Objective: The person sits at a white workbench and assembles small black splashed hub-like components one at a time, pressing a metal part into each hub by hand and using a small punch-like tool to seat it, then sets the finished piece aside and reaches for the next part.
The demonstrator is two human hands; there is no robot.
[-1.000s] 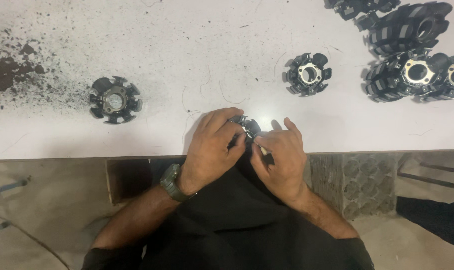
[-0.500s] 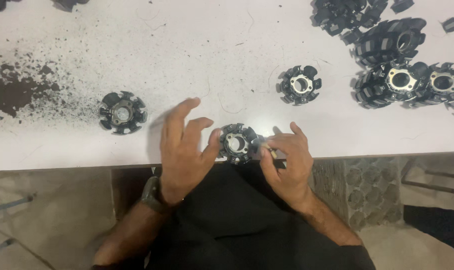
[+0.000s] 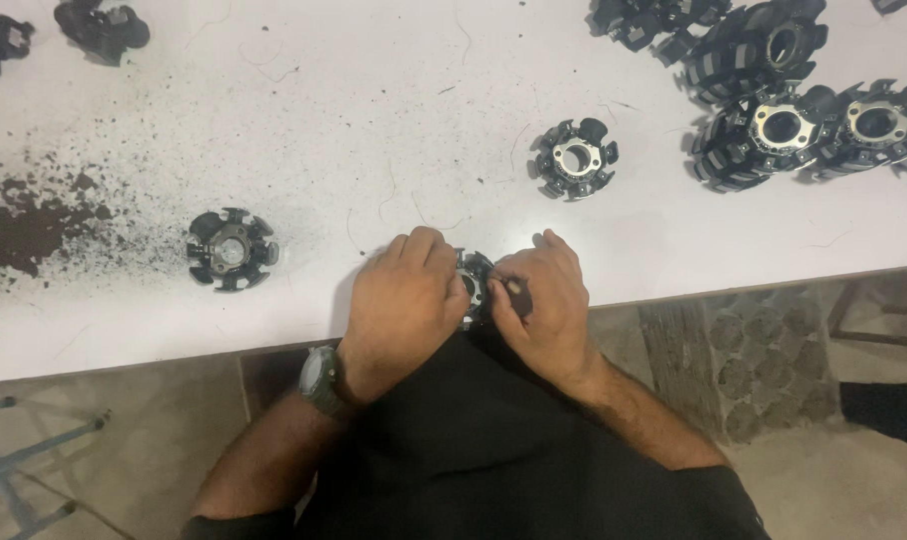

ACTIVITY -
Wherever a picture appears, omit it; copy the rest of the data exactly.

RESULT OF THIS EXERCISE -
Objective: The person sits at a white workbench and assembles small black splashed hub-like components one at a time, pressing a metal part into each hub by hand and using a small punch-like tool to seat it, then sets the finished piece aside and reaches for the next part.
The demonstrator is two human hands; there is no robot.
[-1.000s] 
[-0.500s] 
[+0.000s] 

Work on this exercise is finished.